> _Task brief_
Please print the data again exactly as given.

> _Data section_
= Beginning of Section =

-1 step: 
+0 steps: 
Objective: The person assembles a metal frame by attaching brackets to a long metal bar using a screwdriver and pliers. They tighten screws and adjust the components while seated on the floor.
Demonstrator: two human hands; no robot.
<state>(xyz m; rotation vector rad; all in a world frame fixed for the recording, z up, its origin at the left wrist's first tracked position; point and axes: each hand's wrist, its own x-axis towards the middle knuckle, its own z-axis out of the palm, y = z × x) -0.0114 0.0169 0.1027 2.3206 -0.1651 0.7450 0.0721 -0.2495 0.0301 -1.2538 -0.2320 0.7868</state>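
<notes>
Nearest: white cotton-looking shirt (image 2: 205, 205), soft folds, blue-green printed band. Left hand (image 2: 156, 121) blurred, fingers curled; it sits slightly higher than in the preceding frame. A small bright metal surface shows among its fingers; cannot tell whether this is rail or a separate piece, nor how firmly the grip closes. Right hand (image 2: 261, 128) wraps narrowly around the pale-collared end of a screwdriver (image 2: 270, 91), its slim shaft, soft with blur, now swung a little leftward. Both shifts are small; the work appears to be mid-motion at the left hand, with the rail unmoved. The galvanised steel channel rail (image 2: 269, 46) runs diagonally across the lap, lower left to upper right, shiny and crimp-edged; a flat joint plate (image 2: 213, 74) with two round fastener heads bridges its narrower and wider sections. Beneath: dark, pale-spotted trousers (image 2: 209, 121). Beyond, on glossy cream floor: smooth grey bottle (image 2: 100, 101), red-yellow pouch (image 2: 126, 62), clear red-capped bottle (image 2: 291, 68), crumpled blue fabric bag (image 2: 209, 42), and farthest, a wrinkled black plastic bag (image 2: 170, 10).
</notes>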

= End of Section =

> _Written answer_
-1 step: 
+0 steps: 
Objective: The person assembles a metal frame by attaching brackets to a long metal bar using a screwdriver and pliers. They tighten screws and adjust the components while seated on the floor.
Demonstrator: two human hands; no robot.
<state>(xyz m; rotation vector rad; all in a world frame fixed for the recording, z up, its origin at the left wrist's first tracked position; point and axes: each hand's wrist, its own x-axis towards the middle knuckle, its own z-axis out of the palm, y = z × x) -0.0114 0.0169 0.1027 2.3206 -0.1651 0.7450 0.0721 -0.2495 0.0301 -1.2538 -0.2320 0.7868</state>
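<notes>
Nearest: white cotton-looking shirt (image 2: 205, 205), soft folds, blue-green printed band. Left hand (image 2: 156, 121) blurred, fingers curled; it sits slightly higher than in the preceding frame. A small bright metal surface shows among its fingers; cannot tell whether this is rail or a separate piece, nor how firmly the grip closes. Right hand (image 2: 261, 128) wraps narrowly around the pale-collared end of a screwdriver (image 2: 270, 91), its slim shaft, soft with blur, now swung a little leftward. Both shifts are small; the work appears to be mid-motion at the left hand, with the rail unmoved. The galvanised steel channel rail (image 2: 269, 46) runs diagonally across the lap, lower left to upper right, shiny and crimp-edged; a flat joint plate (image 2: 213, 74) with two round fastener heads bridges its narrower and wider sections. Beneath: dark, pale-spotted trousers (image 2: 209, 121). Beyond, on glossy cream floor: smooth grey bottle (image 2: 100, 101), red-yellow pouch (image 2: 126, 62), clear red-capped bottle (image 2: 291, 68), crumpled blue fabric bag (image 2: 209, 42), and farthest, a wrinkled black plastic bag (image 2: 170, 10).
</notes>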

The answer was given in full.